Sur quels documents? sur quels titres? sur quels faits s'appuie-t-elle?
Est-ce sur les connaissances personnellement acquises dans le pays même dont on apprécie l'organisation économique?
Non pas; M. Le Long avoue qu'il n'a jamais visité le Paraguay.
Est-ce sur l'ouvrage le plus complet qui ait paru dans ces dernières années, et dont l'auteur a parcouru en tous sens les régions dont il se proposait de faire connaître l'importance [3]?
Nullement.
S'il avait lu le livre de M. du Graty, M. Le Long y aurait trouvé cette constatation, à savoir que, sous l'administration de celui qu'il appelle Lopez Ier, «la république du Paraguay prospérait visiblement; son commerce et son industrie avaient acquis une nouvelle importance; près de CINQ CENTS ÉCOLES PRIMAIRES donnaient l'instruction gratuite à plus de VINGT MILLE enfants...... et cet immense progrès matériel et moral du pays était l'oeuvre du président Lopez [4].»
[Note 3: ][ (retour) ] Dédicace de: la République du Paraguay, par M. Alfred du Graty.
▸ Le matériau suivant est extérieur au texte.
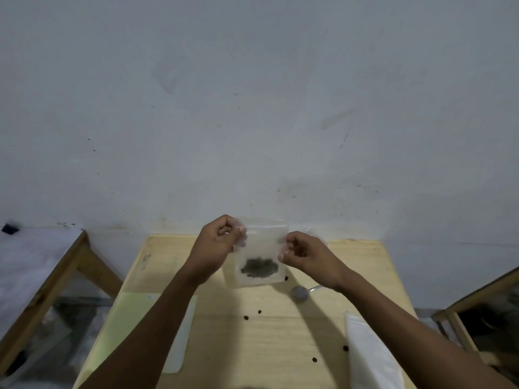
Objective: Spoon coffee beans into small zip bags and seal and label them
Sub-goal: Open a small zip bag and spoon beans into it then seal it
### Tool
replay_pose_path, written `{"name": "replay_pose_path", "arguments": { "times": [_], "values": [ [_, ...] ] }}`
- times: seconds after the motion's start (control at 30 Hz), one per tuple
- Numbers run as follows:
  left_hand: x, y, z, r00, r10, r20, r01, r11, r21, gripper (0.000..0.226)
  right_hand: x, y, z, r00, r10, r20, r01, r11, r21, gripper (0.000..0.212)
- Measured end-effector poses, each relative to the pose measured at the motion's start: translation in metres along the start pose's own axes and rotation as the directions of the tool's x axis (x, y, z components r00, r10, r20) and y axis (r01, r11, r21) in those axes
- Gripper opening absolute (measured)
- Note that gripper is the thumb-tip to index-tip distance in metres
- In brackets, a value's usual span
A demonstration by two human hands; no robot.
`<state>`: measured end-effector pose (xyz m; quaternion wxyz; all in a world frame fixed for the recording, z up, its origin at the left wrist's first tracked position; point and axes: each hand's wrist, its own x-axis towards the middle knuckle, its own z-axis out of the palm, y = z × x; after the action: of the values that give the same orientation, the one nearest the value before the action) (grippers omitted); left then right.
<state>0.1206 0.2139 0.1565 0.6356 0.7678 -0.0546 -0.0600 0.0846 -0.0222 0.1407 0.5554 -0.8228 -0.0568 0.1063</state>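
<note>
I hold a small clear zip bag (pixel 259 248) upright above the wooden table (pixel 252 346), with a dark clump of coffee beans (pixel 259 268) settled at its bottom. My left hand (pixel 219 242) pinches the bag's top left corner. My right hand (pixel 302 252) pinches its right edge a little lower. A metal spoon (pixel 302 292) lies on the table just below my right wrist. Several loose beans (pixel 252 315) are scattered over the tabletop.
A pale green sheet (pixel 134 327) under a clear plastic sleeve lies at the table's left front. A white packet (pixel 370 357) lies at the right front. Wooden-framed furniture stands on both sides of the table, and a grey wall is right behind it.
</note>
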Motion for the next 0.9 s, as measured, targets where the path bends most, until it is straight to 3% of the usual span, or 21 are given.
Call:
{"name": "replay_pose_path", "arguments": {
  "times": [0.1, 0.23, 0.37, 0.5, 0.6, 0.9],
  "values": [
    [-0.011, -0.012, 0.002, 0.995, -0.046, -0.088, 0.036, 0.993, -0.113, 0.010, -0.008, 0.011, 0.024, 0.998, 0.057, 0.019, -0.059, 0.992, 0.107, 0.014],
    [-0.034, -0.044, 0.002, 0.969, -0.159, -0.189, 0.144, 0.986, -0.089, 0.019, -0.017, 0.032, 0.060, 0.964, 0.265, 0.004, -0.254, 0.916, 0.310, 0.014],
    [-0.070, -0.103, -0.005, 0.937, -0.336, -0.099, 0.346, 0.932, 0.110, 0.047, -0.027, 0.059, 0.099, 0.887, 0.461, 0.016, -0.433, 0.820, 0.374, 0.014],
    [-0.112, -0.140, -0.006, 0.890, -0.454, 0.039, 0.420, 0.850, 0.318, 0.071, -0.045, 0.074, 0.135, 0.843, 0.538, 0.015, -0.486, 0.748, 0.451, 0.015],
    [-0.133, -0.158, -0.010, 0.891, -0.453, 0.022, 0.408, 0.821, 0.399, 0.085, -0.055, 0.089, 0.159, 0.845, 0.535, -0.006, -0.508, 0.806, 0.303, 0.031],
    [-0.159, -0.187, -0.022, 0.881, -0.472, -0.023, 0.391, 0.702, 0.596, 0.080, -0.077, 0.099, 0.195, 0.895, 0.444, 0.052, -0.439, 0.895, -0.080, 0.057]
  ]
}}
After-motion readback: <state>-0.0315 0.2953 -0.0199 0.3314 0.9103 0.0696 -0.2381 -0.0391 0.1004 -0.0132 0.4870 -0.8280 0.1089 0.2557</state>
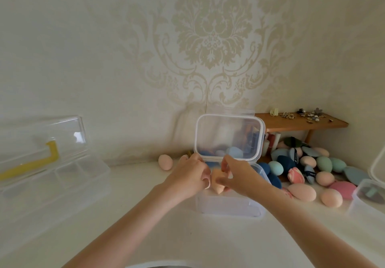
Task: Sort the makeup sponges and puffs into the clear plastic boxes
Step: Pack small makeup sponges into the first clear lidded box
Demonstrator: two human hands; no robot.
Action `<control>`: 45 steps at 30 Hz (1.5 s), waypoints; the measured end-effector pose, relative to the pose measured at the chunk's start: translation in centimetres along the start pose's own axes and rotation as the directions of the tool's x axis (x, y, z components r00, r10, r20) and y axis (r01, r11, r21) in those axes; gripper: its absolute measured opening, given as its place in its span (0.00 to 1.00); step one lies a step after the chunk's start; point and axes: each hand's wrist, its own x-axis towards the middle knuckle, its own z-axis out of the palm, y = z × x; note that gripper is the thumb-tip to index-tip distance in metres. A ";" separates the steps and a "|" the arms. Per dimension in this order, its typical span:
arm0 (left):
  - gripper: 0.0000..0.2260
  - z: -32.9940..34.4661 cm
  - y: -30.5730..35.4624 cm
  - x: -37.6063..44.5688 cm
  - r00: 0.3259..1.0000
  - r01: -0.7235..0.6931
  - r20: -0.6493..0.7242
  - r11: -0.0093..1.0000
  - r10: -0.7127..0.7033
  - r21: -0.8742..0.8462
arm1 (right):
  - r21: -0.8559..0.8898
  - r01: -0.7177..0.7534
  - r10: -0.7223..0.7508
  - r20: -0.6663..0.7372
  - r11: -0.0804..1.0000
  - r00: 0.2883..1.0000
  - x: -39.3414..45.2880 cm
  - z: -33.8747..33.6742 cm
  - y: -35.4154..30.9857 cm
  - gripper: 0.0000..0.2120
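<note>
Item 1, divided case [52, 169], far left: clear, lid raised, yellow handle. Its near end runs off the frame; you cannot tell from here what its compartments hold.

Item 2, centre box [229, 205]: clear, with its hinged lid [228, 136] standing upright behind your hands. Risk: a knock from either wrist could drop that lid onto your fingers or shift the box. Blue sponges show at the back, though whether they sit inside it or behind it is unclear.

Item 3, loose pile [312, 167], right of the box: pink, green and blue sponges and puffs, unsorted. The egg shapes will likely roll if you reach across them. One pink sponge [165, 162] lies apart on the left.

Item 4, second box [368, 199], right edge: cut off; contents are only a dark blur.

Item 5, your left hand [192, 175] and right hand [235, 174]: both curled over the centre box, pinching one peach wedge sponge [217, 184] between them. Risk: a soft wedge held by fingertips may spring out sideways on release. Your hands hide the box floor.
</note>
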 end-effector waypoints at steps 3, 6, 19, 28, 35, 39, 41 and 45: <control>0.12 -0.3 -0.3 -0.1 0.999 -0.032 -0.045 0.998 0.030 -0.050 | -0.247 0.045 -0.058 -0.045 0.968 0.997 0.0 0.2 -0.1 0.10; 0.11 -1.7 -2.6 0.7 0.935 0.003 -0.349 0.986 -0.062 -0.168 | -0.358 0.047 -0.079 -0.076 0.933 0.994 -0.3 0.0 -0.2 0.15; 0.12 -0.7 -8.3 0.5 0.851 0.246 -0.429 0.952 -0.302 -0.182 | -0.238 0.067 -0.075 -0.025 0.969 0.997 -0.1 -0.4 0.6 0.10; 0.10 -1.6 -0.5 -0.3 0.982 -0.128 -0.174 0.931 0.071 -0.343 | -0.599 0.373 -0.322 0.196 0.709 0.926 -0.4 -1.7 0.0 0.21; 0.08 -1.4 -0.3 0.2 0.986 -0.049 -0.165 0.953 -0.001 -0.300 | -0.068 0.001 0.005 0.086 0.998 0.996 -0.2 -2.3 1.2 0.15; 0.07 -1.2 0.2 0.1 0.988 -0.063 -0.151 0.965 0.025 -0.256 | 0.074 -0.161 0.148 0.160 0.984 0.976 0.8 -0.6 1.0 0.16; 0.07 -0.9 0.3 0.0 0.988 -0.091 -0.139 0.975 0.063 -0.204 | 0.035 -0.187 0.179 0.155 0.982 0.972 0.8 -0.2 0.6 0.15; 0.12 -0.2 0.3 0.0 0.975 -0.157 -0.175 0.981 0.135 -0.114 | -0.033 -0.103 0.101 -0.076 0.994 0.992 0.8 -0.1 0.6 0.09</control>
Bruxelles-Leipzig, 1862.
[Note 4: ][ (retour) ] Même ouvrage, page 84.
Nous ajouterons, pour notre compte, que ce même président, rendant un légitime hommage à la civilisation européenne, a envoyé de l'autre côté de l'Océan une centaine de jeunes gens, pensionnaires de l'État, pour compléter leur éducation dans les écoles universitaires de France, d'Angleterre et d'Allemagne.
Singulier moyen d'abrutir un peuple que de former des professeurs qui devront inoculer à ce même peuple les principes qui dirigent les sociétés modernes!